The start of a new year is a great time to make sure you're on track for a secure retirement. Here are some ways to get ready for retirement in 2013:
Save 1 percent more. Set your direct deposit to your 401(k) or IRA to be slightly higher next year. "I would increase the percentage 1 percent, and if, after three months, I am paying my bills and having a little fun, I would raise that another 1 percent," suggests Gail MarksJarvis, author of Saving for Retirement (Without Living Like a Pauper or Winning the Lottery). "If I am getting a raise in the new year, my resolution would be to provide half of my raise to a 401(k) or an IRA before I ever take that pay home."
Max out your employer benefits. Saving for retirement is easier when your employer chips in. Make sure that you sign up for your workplace retirement plan and save enough to capture the 401(k) match or other contributions offered by your company. An employee who earns $50,000 a year and gets a 3 percent employer match could get as much as $1,500 annually from the company for their retirement.
Make use of new 401(k) fee information. Retirement savers will get new information about the fees and other charges being deducted from their 401(k) this year in the form of quarterly and annual statements. Take a look at the costs of your investment options and how your returns compare to the benchmark. If your funds aren't delivering enough value to be worth the cost, consider switching to investments with lower fees. "Ideally you should be paying no more than half a percent on investments in your 401(k)," says MarksJarvis. "You need to make sure that all fees on investments, whether in a 401(k) or IRA or other account, are as low as possible."
Claim retirement-saving tax breaks. You can defer taxes on up to $17,500 in a 401(k), 403(b), or the federal government's Thrift Savings Plan in 2013, $500 more than in 2012. The IRA contribution limit will also increase by $500 to $5,500 in 2013. People age 50 and older can defer taxes on another $5,500 in 401(k)s and $1,000 for IRAs. Low-income workers who save in retirement accounts and earn less than $29,500 for singles, $44,250 for heads of household, and $59,000 for couples can additionally claim the saver's tax credit, which is worth up to $1,000 for individuals and $2,000 for couples.

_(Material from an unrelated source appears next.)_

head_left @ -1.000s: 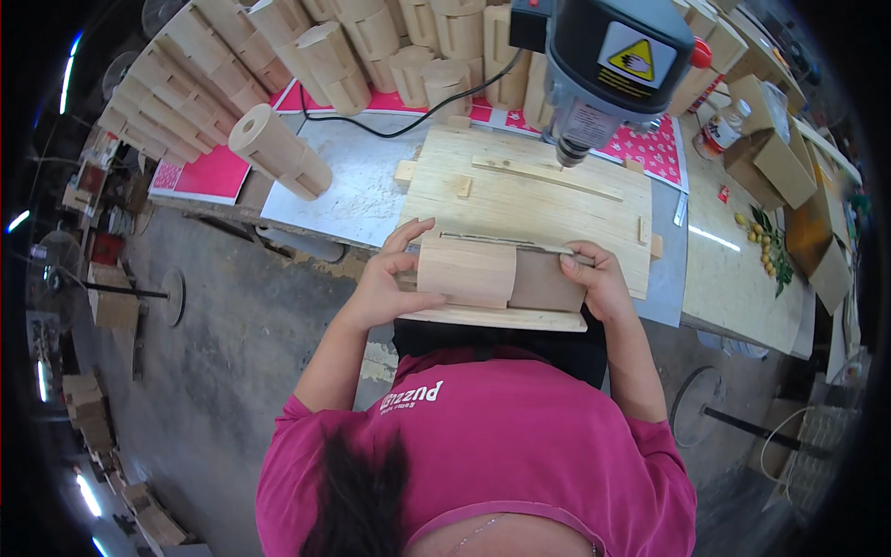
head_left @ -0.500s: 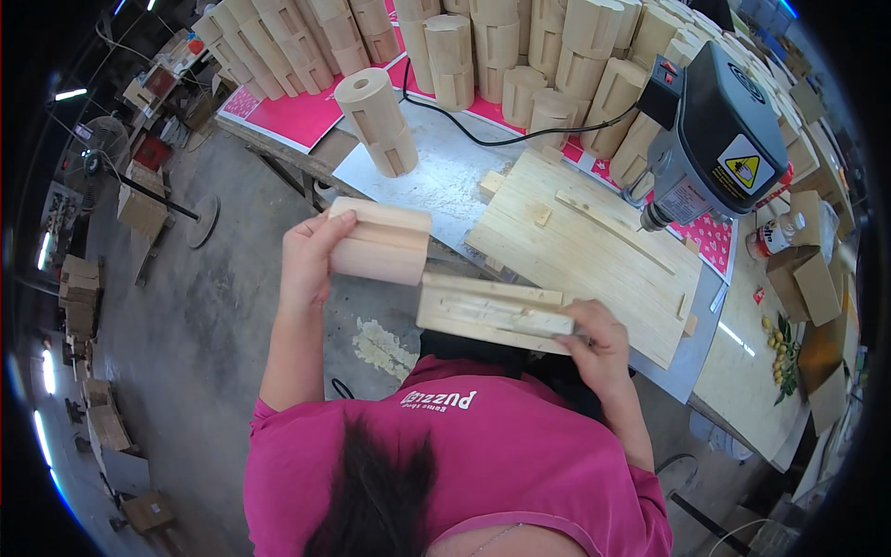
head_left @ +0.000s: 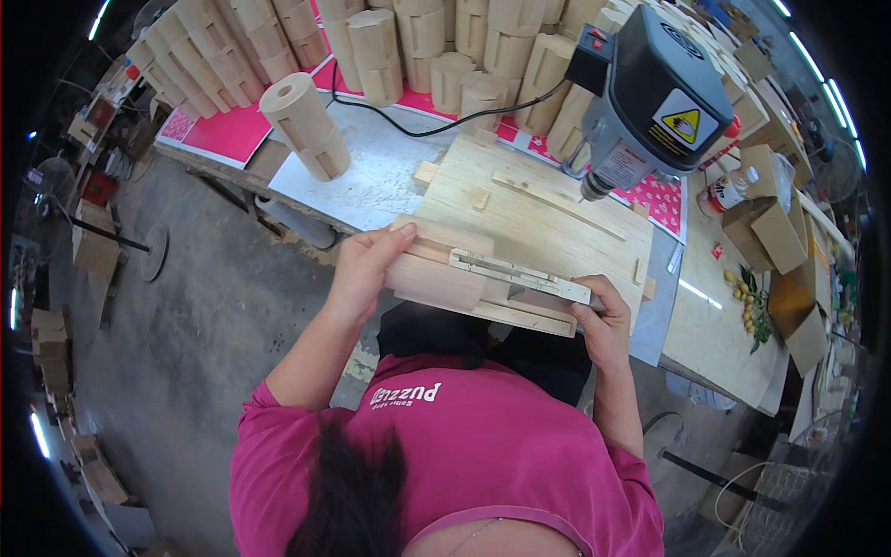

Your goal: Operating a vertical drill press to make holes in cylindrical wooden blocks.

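Observation:
My left hand [head_left: 365, 267] is wrapped round the outer end of a pale grooved wooden cylinder [head_left: 429, 286], thumb on top. My right hand [head_left: 601, 320] grips the far right end of a narrow wooden jig [head_left: 529, 320] built of slats, with a pencil-marked strip along its top. The jig and the cylinder meet end to end in front of my chest; a slat of the jig lies along the cylinder's groove. How deep the jig sits in the cylinder is hidden. Another grooved cylinder [head_left: 306, 130] with a hole in its top stands upright on the bench.
A bench drill [head_left: 668, 88] with a black cord stands over a flat wooden board [head_left: 529, 200] with strips fixed on it. Several stacked cylinders [head_left: 376, 60] line the bench's back. To the right are an open cardboard box [head_left: 766, 232] and a leafy sprig of small yellow fruit [head_left: 750, 297].
The cylinder and the jig, apart before, are now brought together, with a slat along the groove. My left hand has moved right and down, and the whole view has shifted.

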Demonstrator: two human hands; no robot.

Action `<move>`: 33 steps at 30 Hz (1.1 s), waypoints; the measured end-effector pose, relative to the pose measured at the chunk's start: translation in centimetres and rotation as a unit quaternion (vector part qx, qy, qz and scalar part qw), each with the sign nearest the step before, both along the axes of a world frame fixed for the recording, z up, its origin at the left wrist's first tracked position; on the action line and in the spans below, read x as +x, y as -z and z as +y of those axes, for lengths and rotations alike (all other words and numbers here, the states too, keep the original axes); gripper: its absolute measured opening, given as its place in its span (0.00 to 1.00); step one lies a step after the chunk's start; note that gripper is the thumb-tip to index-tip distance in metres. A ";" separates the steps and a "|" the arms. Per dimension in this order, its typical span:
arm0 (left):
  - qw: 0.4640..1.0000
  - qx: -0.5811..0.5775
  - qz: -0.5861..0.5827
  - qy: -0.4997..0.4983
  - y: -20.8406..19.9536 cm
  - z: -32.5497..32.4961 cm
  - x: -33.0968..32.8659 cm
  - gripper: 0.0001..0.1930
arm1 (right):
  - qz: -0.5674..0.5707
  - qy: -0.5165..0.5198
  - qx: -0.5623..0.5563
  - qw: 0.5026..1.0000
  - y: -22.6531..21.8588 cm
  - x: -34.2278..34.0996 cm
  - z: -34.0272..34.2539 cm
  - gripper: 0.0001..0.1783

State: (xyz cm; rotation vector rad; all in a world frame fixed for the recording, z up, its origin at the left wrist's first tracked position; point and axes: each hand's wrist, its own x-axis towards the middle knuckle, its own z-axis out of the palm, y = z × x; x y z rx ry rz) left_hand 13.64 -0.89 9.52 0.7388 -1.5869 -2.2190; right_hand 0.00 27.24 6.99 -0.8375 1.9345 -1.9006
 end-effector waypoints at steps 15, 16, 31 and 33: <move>0.885 -0.444 0.039 0.131 5.5 5.6 -9.7 0.21 | 0.287 0.199 0.216 0.912 3.1 -4.4 4.6 0.18; 0.885 -0.445 0.040 0.131 5.8 5.7 -10.1 0.21 | 0.288 0.200 0.216 0.911 3.0 -4.8 4.6 0.18; 0.780 -0.616 0.097 0.053 9.0 3.3 -13.6 0.31 | 0.263 0.221 0.198 0.918 3.3 -10.1 1.1 0.21; 0.804 -0.583 0.078 0.091 9.3 2.8 -13.9 0.30 | 0.228 0.202 0.209 0.929 2.8 -10.0 0.9 0.22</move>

Consider a Roth. If you do all your retirement saving in traditional 401(k)s and IRAs, you could end up with a very large tax bill in retirement. Consider doing some of your retirement saving in an after-tax Roth account. In Roth 401(k)s and Roth IRAs, you pay taxes on your contributions upfront, but no tax will generally be due on withdrawals, including the earnings, in retirement. Roth accounts also generally give you easier access to your money before retirement and more withdrawal flexibility in retirement. "The money in a Roth can be passed down to future generations without another tax if you don't need to use it," says Jean Chatzky, host of Money Matters on RLTV and a Today Show financial editor.
Get your Social Security statement. Most workers will no longer receive a paper Social Security statement in the mail. But now people age 18 and older can access their Social Security statements online. Take a few minutes to check that your earnings history has been property recorded and familiarize yourself with your expected Social Security payout. "Delaying Social Security makes sense for most people if you can afford to do it, because the payout escalates enormously for every year you wait between ages 62 and 70," says Chatzky. "That's a return that is really hard to beat by putting your own money to work."
Run your numbers. Once you know how much you will get from Social Security (and a pension if you have one), figure out how much you need to save for retirement. To do a quick calculation, estimate the annual income you need to pay all your bills, subtract the amount you will get from Social Security and a pension, then multiply that amount by 25 or 30 years, recommends Steve Vernon, president of the retirement consulting firm Rest-of-Life Communications and author of Money for Life: Turn Your IRA and 401(k) Into a Lifetime Retirement Paycheck. "I think anybody of any age, whether they are young or old, ought to calculate out how much money they need to save for retirement, and if they are older, they should calculate out how much they need to finance their lifestyle."